Сестра рассказывала мне о брате, об их совместных играх и проказах. Как она, старшая, брала братишку с собой в кино, как они вместе ходили в цирк, а после она предложила братцу превратить его в кролика. Он, однако, попросил сперва испробовать колдовство на соседском мальчике, хотел убедиться, что она сумеет превратить его обратно.
Примечательно, что в его письмах о сестре почти ни слова. Зато о младшем братишке он спрашивает то и дело.
Письмо отцу.
17 марта 1943 года.
Ты пишешь, чтобы я ничего не писал матери про то, что мы на передовой. На это скажу тебе, что вообще ни о чем таком домой ни разу не писал и в будущем тоже писать не стану. Кроме того, я и не гоняюсь за орденами, я себе раз и навсегда сказал, что это глупость, мое дело только приказы выполнять, а все остальное меня не касается, — какой мне прок от ЖК, если я без руки останусь, тогда, считай, и жизнь загублена, и работа пропала.

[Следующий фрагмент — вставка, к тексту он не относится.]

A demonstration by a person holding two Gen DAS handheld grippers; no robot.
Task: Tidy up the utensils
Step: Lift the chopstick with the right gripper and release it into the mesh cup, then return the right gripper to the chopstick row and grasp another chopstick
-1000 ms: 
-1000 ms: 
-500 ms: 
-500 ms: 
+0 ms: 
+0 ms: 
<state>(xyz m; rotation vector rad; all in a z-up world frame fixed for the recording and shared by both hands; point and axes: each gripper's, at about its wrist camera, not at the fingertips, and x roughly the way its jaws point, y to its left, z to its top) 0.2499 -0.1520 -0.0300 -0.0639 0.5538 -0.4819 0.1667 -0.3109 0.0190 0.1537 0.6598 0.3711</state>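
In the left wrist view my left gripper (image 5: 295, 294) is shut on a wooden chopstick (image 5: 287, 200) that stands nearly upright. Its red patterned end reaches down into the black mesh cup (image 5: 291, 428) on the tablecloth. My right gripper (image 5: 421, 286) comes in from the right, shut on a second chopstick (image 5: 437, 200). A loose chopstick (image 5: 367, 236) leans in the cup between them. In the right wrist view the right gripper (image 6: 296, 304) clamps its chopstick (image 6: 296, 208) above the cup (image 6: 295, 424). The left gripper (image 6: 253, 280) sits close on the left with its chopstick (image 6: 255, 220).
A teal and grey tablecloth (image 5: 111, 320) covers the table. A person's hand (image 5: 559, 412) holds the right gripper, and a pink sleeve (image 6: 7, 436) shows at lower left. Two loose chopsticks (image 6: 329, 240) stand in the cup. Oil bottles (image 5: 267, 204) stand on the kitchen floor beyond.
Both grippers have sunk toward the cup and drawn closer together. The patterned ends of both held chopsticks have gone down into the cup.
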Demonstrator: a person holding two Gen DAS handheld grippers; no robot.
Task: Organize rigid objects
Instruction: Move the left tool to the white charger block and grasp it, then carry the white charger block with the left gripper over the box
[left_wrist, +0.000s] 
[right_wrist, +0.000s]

Сегодня, по воспоминаниям, у меня такое впечатление, что отец сильнее страдал от утраты, чем мать. Да, она отгоревала, она попрощалась с сыном, но ее негодование имело конкретный адрес, грязную шайку, под которой она подразумевала нацистов и вообще всех этих, которые там, наверху, делают политику и всем заправляют.
Вот так растишь мальчика, чуть у него жар, ты глаз не смыкаешь, столько любви, заботы, трудов, пока вырастишь, а у тебя его просто отберут, увезут, искалечат, а потом уморят до смерти.
Отец не мог впустить в свое сердце скорбь, одну лишь ярость, которая, однако, поскольку для него отвага, воинский долг, традиция оставались понятиями святыми, никогда не доискивалась до первопричин, а обрушивалась на бездарность и дилетантизм командования, на трусов и тыловых крыс, на предателей. Это и составляло предметы его бесед с боевыми товарищами. Они заходили по вечерам, садились, пили коньяк и кофе и в который раз обсуждали перипетии войны. Искали объяснений, почему упущена победа. Заново разыгрывали сражения, корректировали приказы, смещали бездарных генералов, отстраняли Гитлера от военного руководства. Сегодня даже поверить трудно: подобным разговорам посвящались целые вечера.